Pas de six und Variationen

Abderachman huldigt dem jungen Mädchen, das von seinen Freunden, Henriette, Clémence, Béranger und Bernard umgeben ist.

Sarazenen-Tanz/Arabischer Tanz: Variation des Abderachman/Sarazenen- Duo/Spanischer Tanz/Orientalischer Tanz: Variation des Abderachman

Das Fest nimmt seinen Anfang.

Bacchana

Den allgemeinen Taumel ausnützend, versucht Abderachman, Raymonda zu entführen.

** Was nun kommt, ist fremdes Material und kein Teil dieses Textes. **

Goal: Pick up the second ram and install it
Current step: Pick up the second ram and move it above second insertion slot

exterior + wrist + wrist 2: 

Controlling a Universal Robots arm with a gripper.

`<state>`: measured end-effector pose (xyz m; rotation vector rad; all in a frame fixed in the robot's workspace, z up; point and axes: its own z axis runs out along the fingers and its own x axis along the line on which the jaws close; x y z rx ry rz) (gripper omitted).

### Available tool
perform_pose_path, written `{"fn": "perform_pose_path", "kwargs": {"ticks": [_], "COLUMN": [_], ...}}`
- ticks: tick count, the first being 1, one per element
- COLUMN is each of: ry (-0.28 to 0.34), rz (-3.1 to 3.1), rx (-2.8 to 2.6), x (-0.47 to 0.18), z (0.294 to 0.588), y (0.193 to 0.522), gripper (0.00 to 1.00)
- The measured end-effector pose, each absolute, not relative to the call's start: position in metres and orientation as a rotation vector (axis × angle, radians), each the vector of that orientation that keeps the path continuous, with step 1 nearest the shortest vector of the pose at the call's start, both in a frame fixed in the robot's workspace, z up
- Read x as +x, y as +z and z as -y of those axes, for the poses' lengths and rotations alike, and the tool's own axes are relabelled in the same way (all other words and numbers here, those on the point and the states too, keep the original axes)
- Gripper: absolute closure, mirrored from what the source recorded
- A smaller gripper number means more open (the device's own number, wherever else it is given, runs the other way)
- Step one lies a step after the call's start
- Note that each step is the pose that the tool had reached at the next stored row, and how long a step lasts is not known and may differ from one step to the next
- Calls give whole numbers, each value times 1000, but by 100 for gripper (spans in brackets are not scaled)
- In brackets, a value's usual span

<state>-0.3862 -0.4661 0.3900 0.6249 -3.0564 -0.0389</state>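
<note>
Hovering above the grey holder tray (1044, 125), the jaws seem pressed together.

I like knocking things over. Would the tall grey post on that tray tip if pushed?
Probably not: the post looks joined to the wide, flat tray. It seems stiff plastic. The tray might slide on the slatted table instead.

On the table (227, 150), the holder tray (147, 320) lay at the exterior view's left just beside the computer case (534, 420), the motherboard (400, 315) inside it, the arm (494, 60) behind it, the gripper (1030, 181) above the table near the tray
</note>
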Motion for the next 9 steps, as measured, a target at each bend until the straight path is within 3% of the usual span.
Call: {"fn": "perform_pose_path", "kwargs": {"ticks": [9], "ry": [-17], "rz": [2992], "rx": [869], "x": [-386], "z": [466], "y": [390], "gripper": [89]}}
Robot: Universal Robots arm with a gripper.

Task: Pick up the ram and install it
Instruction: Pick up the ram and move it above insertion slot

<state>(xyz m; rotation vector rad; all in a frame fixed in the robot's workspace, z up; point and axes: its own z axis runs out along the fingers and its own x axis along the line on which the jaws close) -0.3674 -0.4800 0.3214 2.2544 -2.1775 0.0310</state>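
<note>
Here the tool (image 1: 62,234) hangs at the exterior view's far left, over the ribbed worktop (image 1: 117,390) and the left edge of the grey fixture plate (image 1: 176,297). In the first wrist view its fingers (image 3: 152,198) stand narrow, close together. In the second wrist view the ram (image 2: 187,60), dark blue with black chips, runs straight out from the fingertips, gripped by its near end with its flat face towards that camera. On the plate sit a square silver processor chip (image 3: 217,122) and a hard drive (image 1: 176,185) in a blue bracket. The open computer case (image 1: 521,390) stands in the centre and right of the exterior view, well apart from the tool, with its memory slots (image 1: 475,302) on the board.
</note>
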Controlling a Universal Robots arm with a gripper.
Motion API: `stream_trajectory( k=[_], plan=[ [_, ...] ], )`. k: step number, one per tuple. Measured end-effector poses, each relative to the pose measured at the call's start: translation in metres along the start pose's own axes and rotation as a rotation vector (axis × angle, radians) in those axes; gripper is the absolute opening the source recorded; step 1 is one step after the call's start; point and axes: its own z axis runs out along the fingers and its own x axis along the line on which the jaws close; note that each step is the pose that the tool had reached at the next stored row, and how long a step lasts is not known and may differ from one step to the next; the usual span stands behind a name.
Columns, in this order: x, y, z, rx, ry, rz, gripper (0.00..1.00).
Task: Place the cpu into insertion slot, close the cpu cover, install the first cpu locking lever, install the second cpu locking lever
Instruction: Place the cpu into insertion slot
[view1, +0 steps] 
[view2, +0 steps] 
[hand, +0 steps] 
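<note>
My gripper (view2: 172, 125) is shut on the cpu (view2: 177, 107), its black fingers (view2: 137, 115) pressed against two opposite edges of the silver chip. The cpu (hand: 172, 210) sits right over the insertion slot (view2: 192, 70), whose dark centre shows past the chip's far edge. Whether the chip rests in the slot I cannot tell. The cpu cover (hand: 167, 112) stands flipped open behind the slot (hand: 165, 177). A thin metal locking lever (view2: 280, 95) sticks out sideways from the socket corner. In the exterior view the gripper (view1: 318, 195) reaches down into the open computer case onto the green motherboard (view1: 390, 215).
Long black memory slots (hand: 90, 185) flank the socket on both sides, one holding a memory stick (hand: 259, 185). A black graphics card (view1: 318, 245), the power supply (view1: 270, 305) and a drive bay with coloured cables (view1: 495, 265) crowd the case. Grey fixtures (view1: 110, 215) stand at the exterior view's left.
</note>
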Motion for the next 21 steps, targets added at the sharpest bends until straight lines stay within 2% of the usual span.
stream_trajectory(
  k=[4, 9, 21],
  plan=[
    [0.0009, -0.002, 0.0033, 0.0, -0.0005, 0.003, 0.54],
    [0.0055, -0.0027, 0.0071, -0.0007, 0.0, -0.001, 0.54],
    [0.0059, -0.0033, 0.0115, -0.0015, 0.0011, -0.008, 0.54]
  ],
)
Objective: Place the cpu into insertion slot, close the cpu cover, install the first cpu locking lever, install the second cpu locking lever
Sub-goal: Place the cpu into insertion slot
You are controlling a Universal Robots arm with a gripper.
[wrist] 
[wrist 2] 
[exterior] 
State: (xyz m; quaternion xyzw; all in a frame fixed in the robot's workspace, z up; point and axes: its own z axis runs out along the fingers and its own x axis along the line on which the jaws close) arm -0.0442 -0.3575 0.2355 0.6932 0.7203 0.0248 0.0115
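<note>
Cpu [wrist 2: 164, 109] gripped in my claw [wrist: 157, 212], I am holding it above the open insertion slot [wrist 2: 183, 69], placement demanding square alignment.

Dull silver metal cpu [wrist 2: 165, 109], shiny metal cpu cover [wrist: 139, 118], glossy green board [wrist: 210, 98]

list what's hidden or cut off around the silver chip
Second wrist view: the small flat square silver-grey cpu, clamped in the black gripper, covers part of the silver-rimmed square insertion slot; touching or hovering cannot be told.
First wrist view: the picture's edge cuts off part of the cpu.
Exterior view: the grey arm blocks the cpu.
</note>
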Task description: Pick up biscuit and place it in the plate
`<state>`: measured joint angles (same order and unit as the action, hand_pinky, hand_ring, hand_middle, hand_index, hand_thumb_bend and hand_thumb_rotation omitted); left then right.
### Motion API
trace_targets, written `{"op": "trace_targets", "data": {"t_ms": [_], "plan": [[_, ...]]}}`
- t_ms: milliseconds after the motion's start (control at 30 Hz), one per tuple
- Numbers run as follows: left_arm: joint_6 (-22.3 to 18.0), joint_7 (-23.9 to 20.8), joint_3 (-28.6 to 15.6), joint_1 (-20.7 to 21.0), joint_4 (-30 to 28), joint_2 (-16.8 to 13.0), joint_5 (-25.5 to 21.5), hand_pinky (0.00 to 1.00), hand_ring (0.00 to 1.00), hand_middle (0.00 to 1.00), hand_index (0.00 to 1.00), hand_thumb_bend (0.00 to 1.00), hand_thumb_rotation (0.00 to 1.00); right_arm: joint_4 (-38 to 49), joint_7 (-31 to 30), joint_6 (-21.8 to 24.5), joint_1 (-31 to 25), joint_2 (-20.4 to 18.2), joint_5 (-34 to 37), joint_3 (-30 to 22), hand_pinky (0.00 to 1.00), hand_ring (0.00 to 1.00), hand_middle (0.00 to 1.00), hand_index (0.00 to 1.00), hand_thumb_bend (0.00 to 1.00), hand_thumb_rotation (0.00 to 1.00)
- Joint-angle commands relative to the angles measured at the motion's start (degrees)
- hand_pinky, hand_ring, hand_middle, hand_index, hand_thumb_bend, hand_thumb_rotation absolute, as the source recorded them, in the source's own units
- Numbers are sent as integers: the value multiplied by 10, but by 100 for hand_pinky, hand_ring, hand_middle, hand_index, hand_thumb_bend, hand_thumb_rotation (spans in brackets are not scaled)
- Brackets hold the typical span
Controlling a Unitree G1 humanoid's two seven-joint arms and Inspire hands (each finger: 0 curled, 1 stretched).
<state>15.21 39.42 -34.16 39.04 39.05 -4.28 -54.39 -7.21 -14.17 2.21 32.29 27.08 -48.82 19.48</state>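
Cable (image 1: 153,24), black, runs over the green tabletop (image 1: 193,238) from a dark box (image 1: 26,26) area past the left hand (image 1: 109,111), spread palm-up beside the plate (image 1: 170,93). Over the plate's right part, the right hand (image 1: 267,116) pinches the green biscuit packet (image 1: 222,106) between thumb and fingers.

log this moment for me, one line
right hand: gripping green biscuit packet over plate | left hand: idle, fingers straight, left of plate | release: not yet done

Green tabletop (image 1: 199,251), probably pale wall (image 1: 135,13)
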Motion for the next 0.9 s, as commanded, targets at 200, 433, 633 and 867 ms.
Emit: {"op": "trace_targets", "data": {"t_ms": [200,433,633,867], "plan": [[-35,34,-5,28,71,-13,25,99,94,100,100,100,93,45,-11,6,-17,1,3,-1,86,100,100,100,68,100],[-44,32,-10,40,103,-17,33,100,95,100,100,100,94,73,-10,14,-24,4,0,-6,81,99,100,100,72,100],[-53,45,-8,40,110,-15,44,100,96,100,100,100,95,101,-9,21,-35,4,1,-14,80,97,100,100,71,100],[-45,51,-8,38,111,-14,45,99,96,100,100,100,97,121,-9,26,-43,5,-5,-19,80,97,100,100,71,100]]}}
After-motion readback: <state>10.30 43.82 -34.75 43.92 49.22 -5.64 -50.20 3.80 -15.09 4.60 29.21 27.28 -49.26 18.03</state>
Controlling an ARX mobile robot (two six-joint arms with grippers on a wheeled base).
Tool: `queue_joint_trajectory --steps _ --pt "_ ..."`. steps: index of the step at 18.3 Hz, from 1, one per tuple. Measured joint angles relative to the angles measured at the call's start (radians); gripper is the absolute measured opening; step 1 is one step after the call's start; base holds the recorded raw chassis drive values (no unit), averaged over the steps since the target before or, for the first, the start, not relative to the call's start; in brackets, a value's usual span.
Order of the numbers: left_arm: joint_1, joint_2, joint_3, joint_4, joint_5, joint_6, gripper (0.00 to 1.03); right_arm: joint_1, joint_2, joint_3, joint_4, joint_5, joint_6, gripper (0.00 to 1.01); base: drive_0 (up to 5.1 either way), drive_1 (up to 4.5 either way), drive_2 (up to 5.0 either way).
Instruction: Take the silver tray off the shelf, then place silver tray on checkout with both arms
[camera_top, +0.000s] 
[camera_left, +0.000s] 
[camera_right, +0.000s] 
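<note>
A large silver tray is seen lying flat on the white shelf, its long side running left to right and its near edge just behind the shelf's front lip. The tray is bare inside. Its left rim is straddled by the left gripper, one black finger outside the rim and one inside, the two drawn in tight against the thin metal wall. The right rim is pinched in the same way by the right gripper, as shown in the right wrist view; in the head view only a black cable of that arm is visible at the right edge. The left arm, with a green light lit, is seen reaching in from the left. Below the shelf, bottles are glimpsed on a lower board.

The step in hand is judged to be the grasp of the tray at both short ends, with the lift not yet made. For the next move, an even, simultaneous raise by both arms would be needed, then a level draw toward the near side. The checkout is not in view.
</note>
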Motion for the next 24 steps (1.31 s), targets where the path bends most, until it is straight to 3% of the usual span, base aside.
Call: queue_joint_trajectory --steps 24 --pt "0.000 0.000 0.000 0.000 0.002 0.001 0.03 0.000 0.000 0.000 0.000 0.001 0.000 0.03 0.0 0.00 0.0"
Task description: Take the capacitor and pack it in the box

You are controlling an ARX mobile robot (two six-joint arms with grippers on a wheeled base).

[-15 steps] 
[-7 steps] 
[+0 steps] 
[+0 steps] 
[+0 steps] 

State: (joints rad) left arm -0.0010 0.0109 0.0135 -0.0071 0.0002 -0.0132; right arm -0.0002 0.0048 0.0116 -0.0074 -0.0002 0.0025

Auftritt von Jean de Brienne

Der mutige Ritter erscheint gerade zur rechten Zeit, um seine Braut aus den Armen ihres Entführers zu retten. Jean de Brienne und Abderachman stellen sich zum Kampf. Der König befiehlt, ehrlich zu kämpfen.

Duell

Die zwei Krieger kämpfen zuerst zu Pferde, dann mit den Schwertern Mann gegen Mann.

Hymne

Während die Sarazenen ihren sterbenden Fürsten hinaustragen, feiert Jean de Brienne mit Raymonda und ihren Freunden den Sieg.

Pas de deux

Jean de Brienne und Raymonda sind endlich vereinigt.

AKT III

Festzug

Die Hochzeit von Jean de Brienne und Raymonda wird gefeiert.

Ungarischer Tanz

Grand Pas classique hongrois/Variation der Henriette/Pas de quatre der jungen Männer/Variation der Clémence und zweier Freundinnen/ Variation des Jean de Brienne/Variation der Raymonda/Coda

Galopp

Die Anwesenheit des Königs von Ungarn in diesem Schloss der Provence gibt Anlass zu einem ungarischen Divertissement.